Exercise directions: Over all lines in the data below, count those holding "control" and give only the result.

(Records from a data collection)
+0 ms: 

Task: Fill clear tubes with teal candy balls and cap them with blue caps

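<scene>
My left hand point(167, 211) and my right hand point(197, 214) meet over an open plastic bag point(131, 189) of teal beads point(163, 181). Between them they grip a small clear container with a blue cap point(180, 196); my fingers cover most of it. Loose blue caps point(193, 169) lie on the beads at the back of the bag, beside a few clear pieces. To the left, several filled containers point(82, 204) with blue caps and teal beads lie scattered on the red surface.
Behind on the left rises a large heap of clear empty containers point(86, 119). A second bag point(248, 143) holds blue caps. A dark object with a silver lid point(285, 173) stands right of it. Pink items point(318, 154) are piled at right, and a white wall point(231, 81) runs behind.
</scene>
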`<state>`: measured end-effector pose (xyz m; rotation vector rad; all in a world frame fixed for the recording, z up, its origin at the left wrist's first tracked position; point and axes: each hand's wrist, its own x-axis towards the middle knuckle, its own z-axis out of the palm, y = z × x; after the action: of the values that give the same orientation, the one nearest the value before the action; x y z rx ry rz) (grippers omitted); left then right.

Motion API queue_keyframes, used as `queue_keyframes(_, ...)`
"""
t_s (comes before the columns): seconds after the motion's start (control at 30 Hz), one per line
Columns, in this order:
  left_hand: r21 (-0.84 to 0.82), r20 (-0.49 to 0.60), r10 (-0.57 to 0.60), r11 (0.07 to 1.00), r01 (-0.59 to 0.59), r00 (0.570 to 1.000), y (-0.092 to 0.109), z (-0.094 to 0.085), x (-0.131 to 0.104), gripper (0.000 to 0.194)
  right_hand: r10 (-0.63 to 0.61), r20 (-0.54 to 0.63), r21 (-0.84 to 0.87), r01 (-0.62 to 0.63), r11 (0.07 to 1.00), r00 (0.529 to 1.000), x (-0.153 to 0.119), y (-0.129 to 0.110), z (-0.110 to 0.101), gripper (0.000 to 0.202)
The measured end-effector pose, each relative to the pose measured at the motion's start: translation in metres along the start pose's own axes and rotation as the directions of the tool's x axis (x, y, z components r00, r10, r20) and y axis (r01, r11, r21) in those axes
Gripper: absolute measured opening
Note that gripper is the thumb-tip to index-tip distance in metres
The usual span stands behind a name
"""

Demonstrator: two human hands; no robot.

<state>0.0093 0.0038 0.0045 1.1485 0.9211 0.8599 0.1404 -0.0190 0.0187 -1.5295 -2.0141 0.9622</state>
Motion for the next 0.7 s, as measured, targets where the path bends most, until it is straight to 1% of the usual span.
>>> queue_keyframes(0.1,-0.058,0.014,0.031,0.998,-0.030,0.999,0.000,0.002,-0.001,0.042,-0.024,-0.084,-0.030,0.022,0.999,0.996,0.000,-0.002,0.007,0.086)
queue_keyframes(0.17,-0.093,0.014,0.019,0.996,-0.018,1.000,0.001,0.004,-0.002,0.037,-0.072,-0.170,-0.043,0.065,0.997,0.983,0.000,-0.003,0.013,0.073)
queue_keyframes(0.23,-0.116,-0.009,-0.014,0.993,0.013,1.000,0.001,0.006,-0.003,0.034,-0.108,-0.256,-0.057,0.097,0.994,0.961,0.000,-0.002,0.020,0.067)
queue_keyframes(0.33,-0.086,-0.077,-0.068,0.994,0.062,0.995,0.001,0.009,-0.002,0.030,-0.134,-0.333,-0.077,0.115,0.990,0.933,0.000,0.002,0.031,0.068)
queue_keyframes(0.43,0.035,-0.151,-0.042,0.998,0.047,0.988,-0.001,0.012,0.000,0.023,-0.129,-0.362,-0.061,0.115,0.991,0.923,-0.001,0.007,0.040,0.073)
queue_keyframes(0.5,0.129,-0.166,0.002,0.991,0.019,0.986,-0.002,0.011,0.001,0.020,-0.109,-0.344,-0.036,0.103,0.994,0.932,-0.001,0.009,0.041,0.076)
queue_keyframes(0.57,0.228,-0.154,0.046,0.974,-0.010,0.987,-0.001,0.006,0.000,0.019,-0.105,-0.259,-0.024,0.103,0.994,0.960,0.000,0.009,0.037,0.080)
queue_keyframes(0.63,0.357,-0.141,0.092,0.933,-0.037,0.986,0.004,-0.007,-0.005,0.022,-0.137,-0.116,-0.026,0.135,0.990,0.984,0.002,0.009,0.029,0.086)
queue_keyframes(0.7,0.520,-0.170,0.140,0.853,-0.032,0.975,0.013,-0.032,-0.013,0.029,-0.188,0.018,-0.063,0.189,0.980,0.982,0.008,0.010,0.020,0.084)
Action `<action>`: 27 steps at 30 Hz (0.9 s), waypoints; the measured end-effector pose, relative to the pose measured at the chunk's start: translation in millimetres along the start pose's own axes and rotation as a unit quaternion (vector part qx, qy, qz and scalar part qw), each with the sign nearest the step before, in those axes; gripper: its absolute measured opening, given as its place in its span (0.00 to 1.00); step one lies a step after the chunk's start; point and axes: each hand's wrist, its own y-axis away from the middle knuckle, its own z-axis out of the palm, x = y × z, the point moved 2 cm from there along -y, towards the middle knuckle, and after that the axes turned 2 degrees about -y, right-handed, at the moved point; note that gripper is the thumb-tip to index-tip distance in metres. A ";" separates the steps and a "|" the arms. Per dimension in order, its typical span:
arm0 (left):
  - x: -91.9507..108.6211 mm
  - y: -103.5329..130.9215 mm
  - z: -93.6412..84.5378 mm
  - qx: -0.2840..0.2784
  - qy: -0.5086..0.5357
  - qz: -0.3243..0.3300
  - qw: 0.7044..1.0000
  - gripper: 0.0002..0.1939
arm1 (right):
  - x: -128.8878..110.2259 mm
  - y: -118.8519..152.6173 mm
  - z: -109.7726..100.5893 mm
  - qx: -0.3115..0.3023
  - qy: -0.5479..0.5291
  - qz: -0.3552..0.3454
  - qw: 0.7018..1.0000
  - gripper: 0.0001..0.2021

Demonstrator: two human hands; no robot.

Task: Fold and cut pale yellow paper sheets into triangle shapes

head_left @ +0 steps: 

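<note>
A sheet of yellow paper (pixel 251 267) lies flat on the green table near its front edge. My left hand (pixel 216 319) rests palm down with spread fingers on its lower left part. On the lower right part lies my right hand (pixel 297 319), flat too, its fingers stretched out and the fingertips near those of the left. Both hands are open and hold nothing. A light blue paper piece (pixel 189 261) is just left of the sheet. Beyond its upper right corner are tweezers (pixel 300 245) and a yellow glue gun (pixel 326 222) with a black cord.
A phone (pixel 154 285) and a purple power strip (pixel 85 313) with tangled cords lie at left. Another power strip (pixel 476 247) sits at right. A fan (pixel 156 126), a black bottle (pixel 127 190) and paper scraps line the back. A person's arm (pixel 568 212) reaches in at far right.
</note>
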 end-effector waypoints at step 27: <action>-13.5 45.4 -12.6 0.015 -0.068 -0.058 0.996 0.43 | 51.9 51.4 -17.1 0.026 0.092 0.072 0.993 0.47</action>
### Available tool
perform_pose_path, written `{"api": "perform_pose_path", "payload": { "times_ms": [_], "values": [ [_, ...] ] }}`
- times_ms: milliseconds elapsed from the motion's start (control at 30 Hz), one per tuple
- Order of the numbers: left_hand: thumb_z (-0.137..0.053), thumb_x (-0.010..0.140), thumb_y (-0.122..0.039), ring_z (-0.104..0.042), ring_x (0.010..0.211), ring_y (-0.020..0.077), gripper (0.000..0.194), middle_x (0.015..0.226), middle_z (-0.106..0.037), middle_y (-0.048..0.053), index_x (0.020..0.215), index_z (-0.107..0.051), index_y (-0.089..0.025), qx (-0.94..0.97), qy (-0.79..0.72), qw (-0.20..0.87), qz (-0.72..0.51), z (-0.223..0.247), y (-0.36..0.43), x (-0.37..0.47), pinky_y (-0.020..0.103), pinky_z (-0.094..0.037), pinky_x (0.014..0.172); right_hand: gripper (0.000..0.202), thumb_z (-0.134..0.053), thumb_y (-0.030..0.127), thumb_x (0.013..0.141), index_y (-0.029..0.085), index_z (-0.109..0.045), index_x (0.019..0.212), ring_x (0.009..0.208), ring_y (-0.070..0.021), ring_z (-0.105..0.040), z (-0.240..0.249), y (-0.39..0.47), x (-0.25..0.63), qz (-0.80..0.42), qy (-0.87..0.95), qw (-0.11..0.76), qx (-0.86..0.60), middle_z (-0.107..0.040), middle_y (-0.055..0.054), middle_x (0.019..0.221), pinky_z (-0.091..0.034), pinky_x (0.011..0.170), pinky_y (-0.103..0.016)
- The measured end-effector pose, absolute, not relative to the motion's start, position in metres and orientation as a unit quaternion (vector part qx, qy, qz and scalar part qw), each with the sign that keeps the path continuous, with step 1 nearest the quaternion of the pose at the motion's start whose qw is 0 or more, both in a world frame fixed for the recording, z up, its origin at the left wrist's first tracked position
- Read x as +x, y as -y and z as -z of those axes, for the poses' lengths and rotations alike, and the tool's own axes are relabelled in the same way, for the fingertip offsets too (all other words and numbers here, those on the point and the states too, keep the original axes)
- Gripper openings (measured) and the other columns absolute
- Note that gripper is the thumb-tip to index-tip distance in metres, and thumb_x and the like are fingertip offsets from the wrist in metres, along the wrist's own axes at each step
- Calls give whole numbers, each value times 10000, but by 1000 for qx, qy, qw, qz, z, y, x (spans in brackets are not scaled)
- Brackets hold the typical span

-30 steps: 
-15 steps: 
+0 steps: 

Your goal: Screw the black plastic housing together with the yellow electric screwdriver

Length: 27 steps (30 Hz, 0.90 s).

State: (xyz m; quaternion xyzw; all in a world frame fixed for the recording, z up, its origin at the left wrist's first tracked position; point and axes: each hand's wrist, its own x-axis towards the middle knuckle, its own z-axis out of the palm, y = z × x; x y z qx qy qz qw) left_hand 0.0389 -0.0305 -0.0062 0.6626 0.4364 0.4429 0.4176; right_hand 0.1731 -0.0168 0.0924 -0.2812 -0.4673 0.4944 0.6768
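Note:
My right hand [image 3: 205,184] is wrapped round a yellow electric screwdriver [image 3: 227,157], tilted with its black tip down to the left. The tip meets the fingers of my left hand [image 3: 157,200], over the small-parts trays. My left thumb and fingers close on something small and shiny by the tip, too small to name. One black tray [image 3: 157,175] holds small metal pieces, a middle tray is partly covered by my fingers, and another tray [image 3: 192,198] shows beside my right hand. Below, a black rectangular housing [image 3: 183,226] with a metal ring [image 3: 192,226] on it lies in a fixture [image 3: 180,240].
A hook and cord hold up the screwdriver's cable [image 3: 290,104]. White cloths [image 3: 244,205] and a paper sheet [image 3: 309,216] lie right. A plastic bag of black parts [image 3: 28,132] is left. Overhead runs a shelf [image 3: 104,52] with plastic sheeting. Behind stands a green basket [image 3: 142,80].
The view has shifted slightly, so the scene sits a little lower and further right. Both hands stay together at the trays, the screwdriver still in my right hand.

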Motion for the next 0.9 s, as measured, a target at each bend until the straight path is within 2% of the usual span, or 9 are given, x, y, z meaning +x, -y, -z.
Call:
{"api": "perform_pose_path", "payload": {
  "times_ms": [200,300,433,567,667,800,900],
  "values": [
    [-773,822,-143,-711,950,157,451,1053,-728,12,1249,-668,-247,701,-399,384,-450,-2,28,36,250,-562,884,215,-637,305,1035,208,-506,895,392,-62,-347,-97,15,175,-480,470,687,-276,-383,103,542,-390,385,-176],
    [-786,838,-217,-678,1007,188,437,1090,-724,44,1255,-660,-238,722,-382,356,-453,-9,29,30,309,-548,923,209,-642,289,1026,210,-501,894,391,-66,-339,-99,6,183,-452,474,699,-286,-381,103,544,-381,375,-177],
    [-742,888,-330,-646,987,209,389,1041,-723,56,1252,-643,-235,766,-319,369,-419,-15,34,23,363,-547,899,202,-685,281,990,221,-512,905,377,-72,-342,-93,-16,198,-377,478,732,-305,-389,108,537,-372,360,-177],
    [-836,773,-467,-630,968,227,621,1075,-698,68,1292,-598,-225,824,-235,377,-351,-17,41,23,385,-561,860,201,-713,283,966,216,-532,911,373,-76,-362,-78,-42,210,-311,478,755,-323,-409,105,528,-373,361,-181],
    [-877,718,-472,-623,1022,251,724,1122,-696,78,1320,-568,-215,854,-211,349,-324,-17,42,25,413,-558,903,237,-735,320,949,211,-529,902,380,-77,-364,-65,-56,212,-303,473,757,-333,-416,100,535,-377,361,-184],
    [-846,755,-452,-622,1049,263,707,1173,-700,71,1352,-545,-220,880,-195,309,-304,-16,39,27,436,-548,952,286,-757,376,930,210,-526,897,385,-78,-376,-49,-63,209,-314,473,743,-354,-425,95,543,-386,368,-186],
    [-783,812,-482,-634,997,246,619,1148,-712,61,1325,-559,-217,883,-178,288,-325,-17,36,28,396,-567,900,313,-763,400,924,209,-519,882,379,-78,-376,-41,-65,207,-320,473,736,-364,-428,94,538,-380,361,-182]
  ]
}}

Written response: 2